Global supply chains
Everybody has heard of global supply chains, even though research suggests they are more accurately thought of as mostly regional. Multinational companies can now organise their production across multiple sites, factories and countries to achieve the lowest cost and greatest flexibility. This became possible through the use of advanced information and communication technology, chiefly the Internet. There are costs to creating and managing complex supply chains across many locations and countries. These costs have fallen with improvements in information connectivity.
So it’s now well known that companies can spread their production around the world to minimise costs.
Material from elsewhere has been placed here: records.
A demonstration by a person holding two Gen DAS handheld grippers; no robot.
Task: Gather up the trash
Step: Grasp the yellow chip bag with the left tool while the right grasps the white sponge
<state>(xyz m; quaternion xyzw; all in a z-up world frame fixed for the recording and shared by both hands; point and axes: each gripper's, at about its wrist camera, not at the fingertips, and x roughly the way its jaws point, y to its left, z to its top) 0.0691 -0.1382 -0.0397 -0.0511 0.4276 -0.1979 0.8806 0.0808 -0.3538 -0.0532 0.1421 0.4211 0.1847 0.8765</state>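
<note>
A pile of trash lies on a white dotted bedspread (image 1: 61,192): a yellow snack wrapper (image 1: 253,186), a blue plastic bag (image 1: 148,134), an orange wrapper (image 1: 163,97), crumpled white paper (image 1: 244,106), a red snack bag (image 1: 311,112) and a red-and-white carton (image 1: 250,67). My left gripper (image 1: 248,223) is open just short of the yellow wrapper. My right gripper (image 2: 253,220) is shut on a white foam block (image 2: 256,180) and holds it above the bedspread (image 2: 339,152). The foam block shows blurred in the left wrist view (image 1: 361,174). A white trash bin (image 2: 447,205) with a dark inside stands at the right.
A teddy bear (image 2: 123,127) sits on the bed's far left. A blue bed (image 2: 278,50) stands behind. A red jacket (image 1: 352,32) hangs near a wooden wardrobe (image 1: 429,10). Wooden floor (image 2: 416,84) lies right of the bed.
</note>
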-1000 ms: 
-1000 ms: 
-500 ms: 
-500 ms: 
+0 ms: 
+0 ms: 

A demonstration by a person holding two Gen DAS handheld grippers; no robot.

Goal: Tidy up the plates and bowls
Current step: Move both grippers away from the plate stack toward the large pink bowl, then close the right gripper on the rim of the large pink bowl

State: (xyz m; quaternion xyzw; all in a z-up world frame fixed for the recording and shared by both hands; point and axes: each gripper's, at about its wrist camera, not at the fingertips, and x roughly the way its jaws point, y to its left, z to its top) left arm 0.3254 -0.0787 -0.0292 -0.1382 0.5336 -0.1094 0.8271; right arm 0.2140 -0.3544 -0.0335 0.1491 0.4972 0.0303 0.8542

It means that a finished item such as a car, a mobile phone and even a humble t-shirt, may involve several different stages of production across many countries, with components, sub-assemblies and semi-finished goods repeatedly crossing their way across key borders such as the US/Mexico or Japan/South Korea/China.
But “global” is a slightly misleading label. Richard Baldwin and Javier Lopez-Gonzalez analyse data (see below) from input-output tables (matrices of flows of goods from one industry to another) and show that there are four main manufacturing hubs: North America, Germany, China and Japan. Each is at the centre of a network of trade flows which involve multiple import and export flows across the same national boundaries. Unsurprisingly in the last 20 years the balance has shifted away from North American and Germany towards China.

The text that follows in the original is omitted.